Marketing the successful performance of Viera’s investment style has been the key driver of the firm’s assets under management since 2001. David Van Hooser, chairman, president, and trus
tee of Harbor Funds, was sold on the approach when he was searching for someone to manage the Harbor Small Cap Value Fund in December 2001. Van Hooser says they did not have a small-cap value offering until EARNEST Partners was selected as the sub-adviser from a group of more than 300 money managers. EARNEST Partners was chosen because of its track record, the philosophy and process it uses to manage money, and the high skill level of the people on Viera’s team.
“Paul talks clearly about what they are doing, and you come away with a high comfort level that they will do a good job managing money,” says Van Hooser. After starting with $2 million or $3 million in seed money, Viera began marketing the fund. Twenty-seven months later, it has close to $300 million in assets. “This has been the fastest-growing fund we have ever had,” says Van Hooser. “We introduced another fund a year before his, and he has beaten that fund to the $100 million level and the $200 million level.”
Getting the word out about such performance will
help attract more opportunities for sub-advisory roles in the future. But where Viera has grown the business extensively is with his institutional clients. When the Teachers’ Retirement System of Illinois was searching for minority- and women-owned investment firms to handle a portion of its business, EARNEST Partners’ performance record enabled it to compete.“We conducted a search and considered more than 100 firms, and EARNEST Partners came out on top for fixed-income and equities, so we hired them for both assignments,” says Jon Bauman, executive director of the Teachers’ Retirement System of the State of Illinois. As of February 2004, EARNEST Partners held $335 million in total assets for the retirement system, and both the fixed-income and equity products had outperformed their benchmarks. “[EARNEST] is now working alongside the largest bond managers in the world, and their performance is competitive and comparable.”
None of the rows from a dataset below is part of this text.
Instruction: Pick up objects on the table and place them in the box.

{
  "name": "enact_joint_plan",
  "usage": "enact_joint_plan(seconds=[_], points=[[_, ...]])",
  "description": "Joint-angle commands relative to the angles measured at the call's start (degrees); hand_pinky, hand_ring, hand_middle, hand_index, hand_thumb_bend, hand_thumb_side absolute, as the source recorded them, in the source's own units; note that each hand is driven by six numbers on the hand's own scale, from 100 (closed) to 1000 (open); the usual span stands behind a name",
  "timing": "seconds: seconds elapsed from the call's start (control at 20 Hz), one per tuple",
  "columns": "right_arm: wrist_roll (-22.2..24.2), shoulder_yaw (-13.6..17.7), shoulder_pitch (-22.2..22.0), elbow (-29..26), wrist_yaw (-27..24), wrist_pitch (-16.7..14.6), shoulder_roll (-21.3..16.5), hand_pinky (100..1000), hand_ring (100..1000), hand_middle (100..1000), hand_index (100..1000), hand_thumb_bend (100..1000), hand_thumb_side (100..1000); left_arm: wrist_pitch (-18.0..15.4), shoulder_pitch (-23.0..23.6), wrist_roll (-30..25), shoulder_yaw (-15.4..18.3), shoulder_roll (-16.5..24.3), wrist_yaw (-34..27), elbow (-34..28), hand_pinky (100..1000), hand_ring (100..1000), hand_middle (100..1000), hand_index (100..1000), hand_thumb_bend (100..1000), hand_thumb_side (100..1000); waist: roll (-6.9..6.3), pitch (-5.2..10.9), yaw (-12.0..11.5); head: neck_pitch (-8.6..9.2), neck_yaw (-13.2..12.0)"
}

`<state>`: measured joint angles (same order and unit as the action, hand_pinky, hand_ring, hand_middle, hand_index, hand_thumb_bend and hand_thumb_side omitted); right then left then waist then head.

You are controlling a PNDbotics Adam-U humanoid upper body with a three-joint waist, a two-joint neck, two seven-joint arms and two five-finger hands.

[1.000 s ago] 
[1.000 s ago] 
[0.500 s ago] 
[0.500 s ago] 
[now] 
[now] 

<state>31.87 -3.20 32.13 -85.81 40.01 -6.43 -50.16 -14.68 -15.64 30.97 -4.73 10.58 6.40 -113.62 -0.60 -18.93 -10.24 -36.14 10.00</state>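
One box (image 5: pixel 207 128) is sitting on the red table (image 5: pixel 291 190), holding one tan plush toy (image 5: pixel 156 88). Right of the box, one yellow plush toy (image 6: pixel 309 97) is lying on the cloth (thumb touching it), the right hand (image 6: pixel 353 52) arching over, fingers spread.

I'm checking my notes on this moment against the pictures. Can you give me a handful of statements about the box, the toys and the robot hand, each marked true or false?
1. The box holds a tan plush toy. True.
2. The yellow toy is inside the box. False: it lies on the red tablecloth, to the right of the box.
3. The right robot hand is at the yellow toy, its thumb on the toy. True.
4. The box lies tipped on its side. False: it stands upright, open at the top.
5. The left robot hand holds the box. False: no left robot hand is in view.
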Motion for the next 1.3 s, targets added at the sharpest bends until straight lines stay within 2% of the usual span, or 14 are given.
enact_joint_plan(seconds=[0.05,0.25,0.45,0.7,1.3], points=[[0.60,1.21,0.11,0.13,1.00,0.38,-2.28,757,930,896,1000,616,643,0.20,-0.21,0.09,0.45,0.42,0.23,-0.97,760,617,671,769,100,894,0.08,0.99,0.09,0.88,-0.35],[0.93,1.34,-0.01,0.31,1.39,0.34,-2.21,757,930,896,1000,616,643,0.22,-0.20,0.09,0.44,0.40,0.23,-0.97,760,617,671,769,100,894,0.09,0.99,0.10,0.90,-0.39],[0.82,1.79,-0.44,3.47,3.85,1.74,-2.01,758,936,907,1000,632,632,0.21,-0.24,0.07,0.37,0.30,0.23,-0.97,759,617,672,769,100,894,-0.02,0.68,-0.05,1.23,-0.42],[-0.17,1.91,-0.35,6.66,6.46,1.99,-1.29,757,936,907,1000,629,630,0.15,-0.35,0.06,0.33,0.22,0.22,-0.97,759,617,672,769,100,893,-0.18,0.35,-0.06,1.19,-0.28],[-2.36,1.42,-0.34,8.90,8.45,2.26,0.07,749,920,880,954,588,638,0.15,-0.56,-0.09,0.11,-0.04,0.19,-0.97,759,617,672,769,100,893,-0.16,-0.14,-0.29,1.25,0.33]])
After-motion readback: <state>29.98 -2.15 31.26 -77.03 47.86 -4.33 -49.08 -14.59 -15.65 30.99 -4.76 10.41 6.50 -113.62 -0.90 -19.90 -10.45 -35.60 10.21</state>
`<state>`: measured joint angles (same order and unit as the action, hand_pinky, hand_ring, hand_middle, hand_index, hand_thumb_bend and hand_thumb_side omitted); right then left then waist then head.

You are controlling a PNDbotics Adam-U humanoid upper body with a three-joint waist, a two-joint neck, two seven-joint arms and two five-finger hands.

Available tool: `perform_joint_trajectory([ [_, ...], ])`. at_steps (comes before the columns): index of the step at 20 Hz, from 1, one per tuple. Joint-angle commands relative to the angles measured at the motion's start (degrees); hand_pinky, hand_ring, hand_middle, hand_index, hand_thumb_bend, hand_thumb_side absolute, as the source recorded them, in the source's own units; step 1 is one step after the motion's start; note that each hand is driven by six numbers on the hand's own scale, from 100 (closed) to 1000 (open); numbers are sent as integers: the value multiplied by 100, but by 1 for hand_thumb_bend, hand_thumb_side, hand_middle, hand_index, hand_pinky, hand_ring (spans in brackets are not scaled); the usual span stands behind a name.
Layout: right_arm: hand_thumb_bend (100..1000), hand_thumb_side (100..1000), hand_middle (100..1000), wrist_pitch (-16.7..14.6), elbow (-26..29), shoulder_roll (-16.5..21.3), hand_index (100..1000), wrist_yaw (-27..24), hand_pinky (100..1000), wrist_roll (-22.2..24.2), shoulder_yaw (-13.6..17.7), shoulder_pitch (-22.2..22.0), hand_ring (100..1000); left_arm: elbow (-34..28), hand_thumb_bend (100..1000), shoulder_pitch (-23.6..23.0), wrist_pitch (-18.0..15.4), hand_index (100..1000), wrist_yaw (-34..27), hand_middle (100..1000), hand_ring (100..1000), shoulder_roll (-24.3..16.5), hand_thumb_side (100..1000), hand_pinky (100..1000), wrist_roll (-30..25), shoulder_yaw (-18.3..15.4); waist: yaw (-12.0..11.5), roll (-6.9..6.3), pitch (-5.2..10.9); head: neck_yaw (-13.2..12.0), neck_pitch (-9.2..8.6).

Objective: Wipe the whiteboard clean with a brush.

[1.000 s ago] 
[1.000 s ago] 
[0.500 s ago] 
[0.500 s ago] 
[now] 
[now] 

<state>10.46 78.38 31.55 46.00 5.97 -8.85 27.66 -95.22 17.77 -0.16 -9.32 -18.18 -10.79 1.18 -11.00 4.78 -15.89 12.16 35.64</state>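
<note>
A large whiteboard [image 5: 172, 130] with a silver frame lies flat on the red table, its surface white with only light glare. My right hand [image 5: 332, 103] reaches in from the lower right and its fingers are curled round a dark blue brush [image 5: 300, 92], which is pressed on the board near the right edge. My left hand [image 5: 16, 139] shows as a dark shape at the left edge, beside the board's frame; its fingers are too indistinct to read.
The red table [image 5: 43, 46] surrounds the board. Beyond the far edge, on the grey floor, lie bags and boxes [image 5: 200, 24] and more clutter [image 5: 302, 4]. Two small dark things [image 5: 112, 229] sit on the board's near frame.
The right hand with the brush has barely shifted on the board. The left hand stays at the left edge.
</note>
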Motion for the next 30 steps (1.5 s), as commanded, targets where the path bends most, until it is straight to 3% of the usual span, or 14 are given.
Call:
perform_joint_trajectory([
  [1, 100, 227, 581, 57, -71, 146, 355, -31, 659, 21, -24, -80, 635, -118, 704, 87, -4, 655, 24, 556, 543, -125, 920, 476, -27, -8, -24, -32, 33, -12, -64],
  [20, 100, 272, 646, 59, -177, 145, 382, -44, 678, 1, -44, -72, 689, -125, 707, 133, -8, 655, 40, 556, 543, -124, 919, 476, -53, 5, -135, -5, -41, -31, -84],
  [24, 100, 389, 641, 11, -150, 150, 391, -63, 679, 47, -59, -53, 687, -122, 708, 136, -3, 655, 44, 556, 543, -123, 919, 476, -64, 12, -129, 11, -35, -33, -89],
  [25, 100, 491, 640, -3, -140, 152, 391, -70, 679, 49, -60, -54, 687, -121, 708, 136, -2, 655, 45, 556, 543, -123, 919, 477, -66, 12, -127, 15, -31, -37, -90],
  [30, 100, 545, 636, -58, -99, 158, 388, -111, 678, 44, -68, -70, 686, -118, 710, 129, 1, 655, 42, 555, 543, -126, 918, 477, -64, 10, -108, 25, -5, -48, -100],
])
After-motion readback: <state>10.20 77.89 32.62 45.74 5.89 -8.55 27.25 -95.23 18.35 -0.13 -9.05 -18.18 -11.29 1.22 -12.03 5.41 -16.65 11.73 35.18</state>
Looking ahead, Viera sees fixed-income as a source of continued growth. “[Our fixed-income product] held up remarkably well when a lot of people had poor fixed-income performance,” he says. “People are starting to recognize the quality and consistency of what we are doing on the fixed-income side, and that’s a tremendous growth opportunity.” Viera also says his firm’s Large Cap Core and Small Cap Core products have opportunities to expand as the financial markets improve and people move back into equities.
MANAGING GROWTH
To manage the growth of his firm, Viera will rely on intense focus and attention to detail, like any head coach worth his salt.
“He’s certainly hands-on,” says partner John Friedman, who has been with Viera from the very beginning of the firm. “But it’s not from a standpoint that he wants to micromanage, it’s from a standpoint that he has a genuine interest in learning everything that is happening. It makes him a better person, adds different dimensions to his work, and he gets a better understanding of the company.”
Since both the fixed-income and the equity side of the business are going well, the biggest threat to EARNEST Partners is the performance of the people who make its equity selections. For Viera, high finance is a full-contact sport. And detailed analysis is key to maintaining his solid game plan.